### Task to carry out
Only one stretch of the data below is wanted: the lines from the one with "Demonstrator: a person" through the one with "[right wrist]", repeated exactly.
*** Opening Data below ***
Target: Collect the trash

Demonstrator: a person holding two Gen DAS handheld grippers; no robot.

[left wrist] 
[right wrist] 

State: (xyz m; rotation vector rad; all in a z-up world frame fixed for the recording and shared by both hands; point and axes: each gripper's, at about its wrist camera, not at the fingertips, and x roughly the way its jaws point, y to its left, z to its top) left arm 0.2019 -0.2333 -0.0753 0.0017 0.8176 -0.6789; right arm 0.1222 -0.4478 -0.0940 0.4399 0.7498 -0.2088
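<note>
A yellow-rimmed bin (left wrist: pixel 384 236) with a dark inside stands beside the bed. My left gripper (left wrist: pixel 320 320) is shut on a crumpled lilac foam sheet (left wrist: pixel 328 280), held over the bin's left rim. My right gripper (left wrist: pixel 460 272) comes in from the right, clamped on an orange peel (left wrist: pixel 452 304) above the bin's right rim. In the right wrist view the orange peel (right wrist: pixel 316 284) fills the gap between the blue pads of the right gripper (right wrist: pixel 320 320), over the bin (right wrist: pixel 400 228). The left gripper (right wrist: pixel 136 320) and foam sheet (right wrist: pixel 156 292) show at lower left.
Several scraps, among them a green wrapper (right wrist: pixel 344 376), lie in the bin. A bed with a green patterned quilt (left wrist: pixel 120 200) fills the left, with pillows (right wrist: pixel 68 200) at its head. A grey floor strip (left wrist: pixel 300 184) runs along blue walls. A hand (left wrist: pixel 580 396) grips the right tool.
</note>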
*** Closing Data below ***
### Final answer
Demonstrator: a person holding two Gen DAS handheld grippers; no robot.

[left wrist] 
[right wrist] 

This exercise requires no additional answer.